The local bourse closed weaker, to shed 0.11% to 70,866 points. Top-40 remained flat. Retailers fell 1.25%, precious metals 0.96%, resources 0.8% and industrial metals 0.61%. Banks gained 0.69%, financials 0.54% and industrials 0.19%.

• Standard Bank Backs Underwriter in $258 Million Tongaat Deal
• Investec to Further Reduce Stake in Money Manager Ninety One
• Excess Deaths Climb in S. Africa as Official Covid Deaths Fall
• MTN Group Exits Yemen, Transferring Stake to Zubair Unit
• South Africa’s Energy Ministry Preparing for the End of Coal
• Netcare Sees FY EPS Rising 83.7% to 101.4%
• South Africa Bank Stocks Climb After Central Bank Hikes Key Rate
• Life Healthcare Rises as Results Show Diagnostics Strength
• Investec to Distribute 15% of Ninety One to Shareholders
• Dis-Chem Rated New Hold at HSBC; PT 36 rand
• Clicks Rated New Buy at HSBC; PT 321 rand
• Woolworths Raised to Overweight at JPMorgan; PT 63 rand
• Pepkor Holdings Ltd. (PPH SJ)
• Annual General Meetings: SOL SJ
• Earnings Calls: PPH SJ

European markets ended lower on Thursday, weighed by weakness in commodity-related stocks amid declining oil and metal prices. Looks like weakness in emerging markets is spreading across to their developed peers, with inflation and slowing growth concerns making themselves felt once again. The pan-European Stoxx 600 was down 0.46%, Germany’s DAX drifted lower by 0.18%, France’s CAC 40 gave back 0.21%, while London’s FTSE100 slid 0.48%. GlaxoSmithKline was down 3.01% as it traded without entitlement to the dividend. Shell and BP were lower, falling 1.66% and 1.62% respectively. Speculation rife in the UK over Christmas lockdowns, and such raise risks for stocks.

Wall Street stocks closed mixed as market participants digested this week’s jobless claims figures and updates from Cisco and Macy’s. At the close, the Dow Jones was down 0.17%, while the S&P 500 added 0.34% and the Nasdaq Composite was 0.45% firmer. The number of Americans filing for U.S. state unemployment benefits last week was 268,000, above the 260,000 projected by economists. Analysts noted that while weekly jobless claims came in slightly higher than anticipated, it was still the sixth straight week where new claims have remained below the important 300,000 level. In equities, Macy’s rocketed 21.17% after its third quarter numbers sailed well beyond expectations. Kohl’s, Macy’s rival, was 10.62% firmer after it too beat the Street’s expectations. On the downside, corporate networking name Cisco dropped 5.51% after it served up fresh, but disappointing, guidance to investors.
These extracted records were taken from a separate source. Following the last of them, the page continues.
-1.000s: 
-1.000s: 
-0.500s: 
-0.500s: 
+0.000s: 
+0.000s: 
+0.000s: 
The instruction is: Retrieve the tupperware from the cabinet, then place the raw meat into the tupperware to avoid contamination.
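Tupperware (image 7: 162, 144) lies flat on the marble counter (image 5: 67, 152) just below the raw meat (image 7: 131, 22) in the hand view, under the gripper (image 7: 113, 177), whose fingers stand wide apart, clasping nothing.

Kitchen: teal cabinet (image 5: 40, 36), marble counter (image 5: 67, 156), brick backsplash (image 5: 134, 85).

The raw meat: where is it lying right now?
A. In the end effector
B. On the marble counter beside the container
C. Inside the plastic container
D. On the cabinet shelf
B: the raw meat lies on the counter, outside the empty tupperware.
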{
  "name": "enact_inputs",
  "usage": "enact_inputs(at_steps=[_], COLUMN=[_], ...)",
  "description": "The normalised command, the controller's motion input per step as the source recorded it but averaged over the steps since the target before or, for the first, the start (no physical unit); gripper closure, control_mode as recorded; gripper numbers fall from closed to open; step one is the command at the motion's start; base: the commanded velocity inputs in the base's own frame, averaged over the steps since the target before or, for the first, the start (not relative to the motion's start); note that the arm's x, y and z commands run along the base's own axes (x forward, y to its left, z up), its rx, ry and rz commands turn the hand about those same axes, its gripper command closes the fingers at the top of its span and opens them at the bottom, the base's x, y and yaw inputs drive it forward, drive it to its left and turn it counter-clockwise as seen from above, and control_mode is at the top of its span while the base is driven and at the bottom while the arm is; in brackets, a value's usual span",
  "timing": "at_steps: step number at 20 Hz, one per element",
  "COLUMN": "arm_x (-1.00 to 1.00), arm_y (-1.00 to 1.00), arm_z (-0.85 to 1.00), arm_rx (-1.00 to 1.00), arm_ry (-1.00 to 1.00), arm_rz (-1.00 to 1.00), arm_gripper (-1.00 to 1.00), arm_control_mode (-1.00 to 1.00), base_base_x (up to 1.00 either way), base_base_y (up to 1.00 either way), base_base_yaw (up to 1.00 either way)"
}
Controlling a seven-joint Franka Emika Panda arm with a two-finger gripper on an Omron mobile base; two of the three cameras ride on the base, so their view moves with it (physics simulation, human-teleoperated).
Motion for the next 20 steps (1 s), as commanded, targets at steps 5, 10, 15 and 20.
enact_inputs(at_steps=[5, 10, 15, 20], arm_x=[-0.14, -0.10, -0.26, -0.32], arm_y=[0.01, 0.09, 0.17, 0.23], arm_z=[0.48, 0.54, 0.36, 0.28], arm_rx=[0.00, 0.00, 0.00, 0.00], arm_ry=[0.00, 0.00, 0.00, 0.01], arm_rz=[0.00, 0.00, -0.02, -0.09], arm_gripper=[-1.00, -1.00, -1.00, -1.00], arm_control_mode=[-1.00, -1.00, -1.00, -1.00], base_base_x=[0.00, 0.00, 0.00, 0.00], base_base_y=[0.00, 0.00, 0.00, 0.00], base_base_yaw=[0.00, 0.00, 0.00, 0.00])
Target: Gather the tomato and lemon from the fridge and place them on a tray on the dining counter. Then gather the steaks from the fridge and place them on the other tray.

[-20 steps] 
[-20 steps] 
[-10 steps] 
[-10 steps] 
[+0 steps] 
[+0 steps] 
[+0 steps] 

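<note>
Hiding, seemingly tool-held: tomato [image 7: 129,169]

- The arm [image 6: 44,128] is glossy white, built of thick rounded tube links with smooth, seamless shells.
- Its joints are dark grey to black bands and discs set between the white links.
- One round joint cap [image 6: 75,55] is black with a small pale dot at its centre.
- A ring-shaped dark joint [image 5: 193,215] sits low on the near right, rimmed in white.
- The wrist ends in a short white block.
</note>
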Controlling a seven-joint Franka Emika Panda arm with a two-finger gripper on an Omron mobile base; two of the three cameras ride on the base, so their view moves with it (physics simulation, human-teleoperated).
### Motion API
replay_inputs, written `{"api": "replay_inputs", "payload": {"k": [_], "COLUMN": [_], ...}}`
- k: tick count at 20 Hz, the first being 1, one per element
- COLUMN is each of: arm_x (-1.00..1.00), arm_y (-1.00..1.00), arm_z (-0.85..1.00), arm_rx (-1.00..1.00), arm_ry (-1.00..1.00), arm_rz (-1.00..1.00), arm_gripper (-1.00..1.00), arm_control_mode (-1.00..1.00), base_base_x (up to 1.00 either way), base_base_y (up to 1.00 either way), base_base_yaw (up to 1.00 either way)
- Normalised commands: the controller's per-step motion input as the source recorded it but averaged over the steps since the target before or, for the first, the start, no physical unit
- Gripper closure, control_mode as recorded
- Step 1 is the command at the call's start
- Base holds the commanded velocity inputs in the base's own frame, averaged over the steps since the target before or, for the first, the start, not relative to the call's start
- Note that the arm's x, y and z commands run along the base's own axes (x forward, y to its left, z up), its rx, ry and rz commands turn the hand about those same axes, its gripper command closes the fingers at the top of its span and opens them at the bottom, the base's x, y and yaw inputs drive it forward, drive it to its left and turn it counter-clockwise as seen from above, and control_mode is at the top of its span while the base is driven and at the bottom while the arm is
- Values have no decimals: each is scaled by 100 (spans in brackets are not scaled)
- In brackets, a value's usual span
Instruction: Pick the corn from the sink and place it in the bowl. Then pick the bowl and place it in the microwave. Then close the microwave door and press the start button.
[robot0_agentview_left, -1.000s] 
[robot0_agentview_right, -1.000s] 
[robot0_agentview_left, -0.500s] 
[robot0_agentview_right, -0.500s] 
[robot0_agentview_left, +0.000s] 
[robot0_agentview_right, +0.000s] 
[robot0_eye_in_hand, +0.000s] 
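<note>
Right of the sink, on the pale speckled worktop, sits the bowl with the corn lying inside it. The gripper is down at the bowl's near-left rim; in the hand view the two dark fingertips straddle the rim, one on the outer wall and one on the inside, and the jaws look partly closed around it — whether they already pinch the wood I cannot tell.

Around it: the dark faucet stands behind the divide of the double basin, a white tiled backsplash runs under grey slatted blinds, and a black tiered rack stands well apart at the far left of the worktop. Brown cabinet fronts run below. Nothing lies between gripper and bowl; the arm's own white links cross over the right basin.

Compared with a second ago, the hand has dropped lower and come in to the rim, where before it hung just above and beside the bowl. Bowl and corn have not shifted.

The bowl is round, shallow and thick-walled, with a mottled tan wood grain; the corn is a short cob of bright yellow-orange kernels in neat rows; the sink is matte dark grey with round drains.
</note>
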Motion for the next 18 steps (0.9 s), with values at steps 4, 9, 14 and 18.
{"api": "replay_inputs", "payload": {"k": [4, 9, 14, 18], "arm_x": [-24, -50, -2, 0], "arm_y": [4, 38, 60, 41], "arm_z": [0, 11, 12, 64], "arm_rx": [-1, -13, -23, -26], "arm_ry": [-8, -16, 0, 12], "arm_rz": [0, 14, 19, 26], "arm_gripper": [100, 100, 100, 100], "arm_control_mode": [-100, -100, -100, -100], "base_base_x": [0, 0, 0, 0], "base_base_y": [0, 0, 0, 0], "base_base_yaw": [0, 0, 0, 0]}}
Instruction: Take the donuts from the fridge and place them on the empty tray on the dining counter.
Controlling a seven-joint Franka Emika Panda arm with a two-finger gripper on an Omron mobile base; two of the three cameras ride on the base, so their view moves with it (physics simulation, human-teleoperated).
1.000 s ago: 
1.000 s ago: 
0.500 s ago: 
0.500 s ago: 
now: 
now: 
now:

Japan is set to announce a record $490 billion spending package on Friday to cushion the economic blow from the COVID-19 pandemic. This move bucks a global trend towards withdrawing stimulus measures and adding strains to its already tattered finances. Nikkei average is currently 0.50% firm, leading gains in the region. Australia’s benchmark edged up 0.20%, China’s bule-chip CSI300 gaining 0.18%, while Hong Kong dipped 1.80%. Hong Kong shares of Country Garden Services Holding, the property management unit of Chinese developer Country Garden, plunged 16% after it raised HK$8 billion ($1 billion) in a share sale on Thursday.